**To do**
Starting at the first line of the listing below and ending at the line with "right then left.", copy each line exactly.

**Dataset records**
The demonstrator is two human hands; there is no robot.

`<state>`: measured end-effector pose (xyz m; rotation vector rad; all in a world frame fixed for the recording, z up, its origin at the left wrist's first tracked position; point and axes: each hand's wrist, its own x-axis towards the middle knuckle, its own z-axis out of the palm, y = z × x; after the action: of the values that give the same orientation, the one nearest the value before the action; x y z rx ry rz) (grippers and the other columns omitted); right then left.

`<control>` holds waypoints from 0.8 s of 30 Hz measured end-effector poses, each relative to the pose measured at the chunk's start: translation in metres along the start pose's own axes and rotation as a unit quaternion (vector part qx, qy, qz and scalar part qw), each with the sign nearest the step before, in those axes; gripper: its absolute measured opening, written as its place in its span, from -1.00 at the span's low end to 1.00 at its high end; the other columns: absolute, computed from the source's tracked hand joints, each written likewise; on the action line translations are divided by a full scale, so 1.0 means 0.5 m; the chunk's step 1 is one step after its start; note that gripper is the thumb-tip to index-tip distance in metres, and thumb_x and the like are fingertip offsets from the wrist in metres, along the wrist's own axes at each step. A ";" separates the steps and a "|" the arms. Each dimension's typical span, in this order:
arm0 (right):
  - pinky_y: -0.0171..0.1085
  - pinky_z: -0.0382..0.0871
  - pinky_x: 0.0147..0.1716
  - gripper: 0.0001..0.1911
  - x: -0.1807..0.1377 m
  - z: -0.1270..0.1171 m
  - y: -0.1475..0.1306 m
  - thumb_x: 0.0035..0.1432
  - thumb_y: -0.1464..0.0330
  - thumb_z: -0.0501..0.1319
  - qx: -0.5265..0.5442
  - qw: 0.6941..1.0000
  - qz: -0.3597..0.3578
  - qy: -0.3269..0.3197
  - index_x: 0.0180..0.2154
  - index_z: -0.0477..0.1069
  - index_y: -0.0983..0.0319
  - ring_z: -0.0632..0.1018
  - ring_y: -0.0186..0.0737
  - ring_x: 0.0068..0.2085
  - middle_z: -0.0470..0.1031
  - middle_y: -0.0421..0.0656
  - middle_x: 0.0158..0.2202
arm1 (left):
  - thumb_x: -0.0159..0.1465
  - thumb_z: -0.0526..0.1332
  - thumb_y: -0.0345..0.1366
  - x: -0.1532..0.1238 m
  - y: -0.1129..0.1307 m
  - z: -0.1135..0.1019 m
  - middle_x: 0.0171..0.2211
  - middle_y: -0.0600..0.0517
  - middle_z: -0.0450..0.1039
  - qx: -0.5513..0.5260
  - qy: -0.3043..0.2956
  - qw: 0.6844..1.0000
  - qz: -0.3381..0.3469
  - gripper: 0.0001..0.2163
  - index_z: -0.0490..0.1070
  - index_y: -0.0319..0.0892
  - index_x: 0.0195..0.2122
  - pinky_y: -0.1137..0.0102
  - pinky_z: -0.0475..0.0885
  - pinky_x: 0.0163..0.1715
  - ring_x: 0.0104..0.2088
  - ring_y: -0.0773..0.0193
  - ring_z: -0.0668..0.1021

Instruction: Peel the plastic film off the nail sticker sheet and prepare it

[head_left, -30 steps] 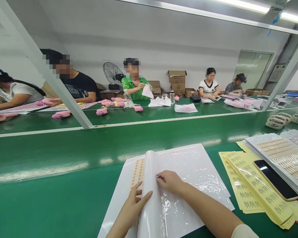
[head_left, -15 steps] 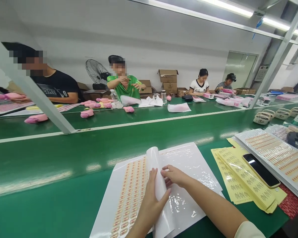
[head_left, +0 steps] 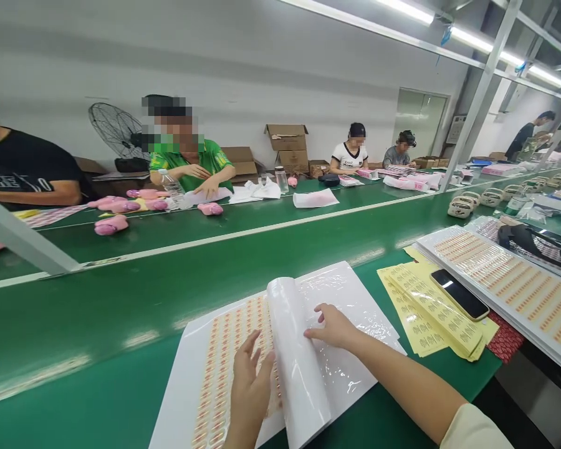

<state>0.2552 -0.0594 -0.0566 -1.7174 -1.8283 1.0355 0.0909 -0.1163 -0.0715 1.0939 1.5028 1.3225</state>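
Observation:
A white sheet of small orange-red stickers (head_left: 210, 368) lies on the green belt in front of me. A glossy white cover sheet (head_left: 299, 349) is folded back over its right half, curling up in a roll along the middle. My left hand (head_left: 250, 383) rests flat with fingers spread on the uncovered stickers, just left of the roll. My right hand (head_left: 331, 325) lies on the folded-back sheet, fingers pressed together at the roll's edge.
Yellow label sheets (head_left: 430, 312) with a black phone (head_left: 459, 294) on them lie to the right. More sticker sheets (head_left: 514, 284) stack at the far right. Several people sit across the belt with pink items (head_left: 111, 224), paper sheets and cardboard boxes (head_left: 287, 138).
The cover sheet has been peeled further right, baring more stickers. My left hand moved from the roll onto the bare stickers. The view has swung right.

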 end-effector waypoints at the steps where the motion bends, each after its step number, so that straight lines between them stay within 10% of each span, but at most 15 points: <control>1: -0.18 0.36 -0.16 -0.48 -0.006 -0.002 0.002 -0.02 0.32 0.29 -0.004 1.000 -0.006 0.004 0.00 0.26 0.26 0.49 -0.17 -0.19 0.37 -0.03 -0.08 | 0.18 0.12 -0.11 0.007 -0.002 -0.004 0.22 -0.16 0.08 0.000 -0.013 0.999 -0.044 -0.54 0.11 -0.12 0.08 0.14 0.11 0.17 0.22 0.05 0.16; 8: -0.08 0.38 -0.15 -0.64 -0.089 0.015 -0.007 0.12 0.21 0.15 -0.140 0.974 -0.169 0.056 -0.06 0.32 0.23 0.46 -0.03 -0.10 0.41 -0.02 -0.10 | -0.04 0.31 -0.03 0.027 0.008 0.031 0.07 -0.30 0.24 0.018 -0.084 0.991 -0.105 -0.24 0.06 -0.25 0.13 0.11 0.42 -0.11 -0.01 -0.05 0.44; 12: 0.03 0.31 -0.07 -0.32 -0.116 0.012 -0.014 -0.14 0.07 0.32 -0.170 0.978 -0.099 0.071 -0.03 0.30 0.30 0.38 0.11 -0.02 0.34 0.08 -0.02 | 0.02 0.24 0.01 0.026 0.013 0.067 0.13 -0.22 0.20 0.018 -0.104 0.990 -0.096 -0.28 0.06 -0.20 0.15 0.20 0.37 -0.03 0.07 0.02 0.38; 19: -0.09 0.29 -0.03 -0.47 -0.121 -0.049 0.013 0.10 0.25 0.18 -0.044 0.997 -0.014 0.061 0.12 0.21 0.13 0.40 -0.05 0.00 0.33 -0.04 -0.02 | 0.16 0.10 0.02 0.011 0.018 0.081 0.04 -0.16 0.37 -0.033 -0.176 0.971 -0.157 -0.44 0.15 -0.12 0.14 0.21 0.45 -0.14 -0.07 0.06 0.50; 24: -0.06 0.28 -0.03 -0.53 -0.131 -0.058 0.024 0.18 0.15 0.05 0.036 0.999 0.015 0.020 0.09 0.25 0.18 0.42 -0.02 0.00 0.38 -0.04 0.01 | 0.04 0.26 -0.04 -0.002 0.019 0.105 -0.01 -0.11 0.39 -0.070 -0.149 0.983 -0.082 -0.49 0.32 -0.10 0.01 0.23 0.43 -0.12 -0.01 0.04 0.45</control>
<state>0.2939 -0.1171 -0.0356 -1.7168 -1.7241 1.0572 0.1425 -0.1027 -0.0670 1.0055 1.2319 1.0805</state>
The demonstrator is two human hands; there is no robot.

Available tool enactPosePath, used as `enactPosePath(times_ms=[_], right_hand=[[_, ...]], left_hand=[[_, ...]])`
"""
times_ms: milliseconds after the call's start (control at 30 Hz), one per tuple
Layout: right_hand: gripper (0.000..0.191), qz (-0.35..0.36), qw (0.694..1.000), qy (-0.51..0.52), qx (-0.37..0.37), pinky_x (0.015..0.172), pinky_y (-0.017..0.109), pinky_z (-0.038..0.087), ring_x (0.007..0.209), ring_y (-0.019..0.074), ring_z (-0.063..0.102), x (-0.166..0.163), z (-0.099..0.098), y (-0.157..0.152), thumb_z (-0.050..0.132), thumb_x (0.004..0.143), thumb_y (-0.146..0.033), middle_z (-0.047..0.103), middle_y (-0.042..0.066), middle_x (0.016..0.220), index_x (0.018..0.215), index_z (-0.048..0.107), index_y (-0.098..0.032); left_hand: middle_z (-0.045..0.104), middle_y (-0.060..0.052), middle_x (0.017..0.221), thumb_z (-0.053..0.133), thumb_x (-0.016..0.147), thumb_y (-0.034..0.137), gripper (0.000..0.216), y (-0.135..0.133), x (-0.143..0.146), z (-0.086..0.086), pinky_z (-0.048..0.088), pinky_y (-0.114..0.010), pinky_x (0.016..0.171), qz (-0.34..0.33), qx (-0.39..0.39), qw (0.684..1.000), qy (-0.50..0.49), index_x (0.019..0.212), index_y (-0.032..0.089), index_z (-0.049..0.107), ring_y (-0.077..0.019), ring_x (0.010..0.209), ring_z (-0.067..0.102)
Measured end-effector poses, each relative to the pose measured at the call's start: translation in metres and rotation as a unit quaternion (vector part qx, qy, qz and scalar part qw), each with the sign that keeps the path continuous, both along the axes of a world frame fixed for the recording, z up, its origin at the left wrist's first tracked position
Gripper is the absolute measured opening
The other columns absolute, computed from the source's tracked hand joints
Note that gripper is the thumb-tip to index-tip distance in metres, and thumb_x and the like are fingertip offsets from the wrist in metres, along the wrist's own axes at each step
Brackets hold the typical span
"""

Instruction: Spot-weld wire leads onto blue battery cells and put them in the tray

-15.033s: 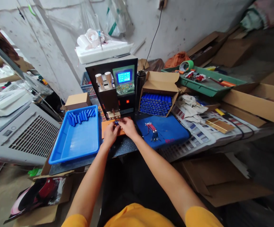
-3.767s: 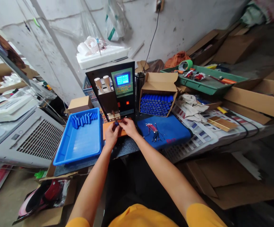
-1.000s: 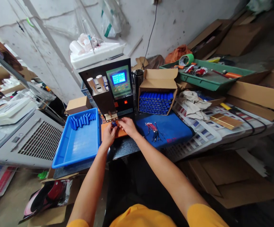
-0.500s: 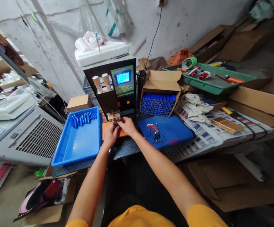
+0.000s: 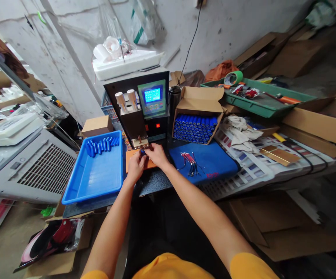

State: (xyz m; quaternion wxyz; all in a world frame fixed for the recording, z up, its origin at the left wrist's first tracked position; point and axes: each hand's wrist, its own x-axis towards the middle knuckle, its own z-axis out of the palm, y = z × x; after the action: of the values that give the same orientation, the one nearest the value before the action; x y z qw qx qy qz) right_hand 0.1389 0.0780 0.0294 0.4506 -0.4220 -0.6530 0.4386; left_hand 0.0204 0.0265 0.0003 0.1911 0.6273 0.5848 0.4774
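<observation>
Bench: cluttered worktop by a scuffed white wall, with a spot welder (image 5: 140, 108) at its centre.
Change: both hands stay where they were half a second ago.
Left hand (image 5: 135, 166): fingers curled, pinching the blue cell (image 5: 142, 152).
Right hand (image 5: 155, 154): fingertips closed on the same cell.
Cell: over the orange pad (image 5: 130, 157), just under the welder's tips.
</observation>
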Motion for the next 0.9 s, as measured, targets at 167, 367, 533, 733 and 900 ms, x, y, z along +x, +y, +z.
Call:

**Task result**
The demonstrator is two human hands; there is no robot.

`<state>`: measured end-effector pose (xyz m; rotation vector rad; all in a world frame fixed for the recording, z up, its origin at the left wrist's first tracked position; point and axes: each hand's wrist, its own x-axis towards the middle knuckle, its own z-axis out of the palm, y = z × x; after the action: of the values that give the same orientation, the one nearest the value before the action; x y z rx ry rz) (grippers and the other columns omitted); right then left.

The answer given above is the complete response.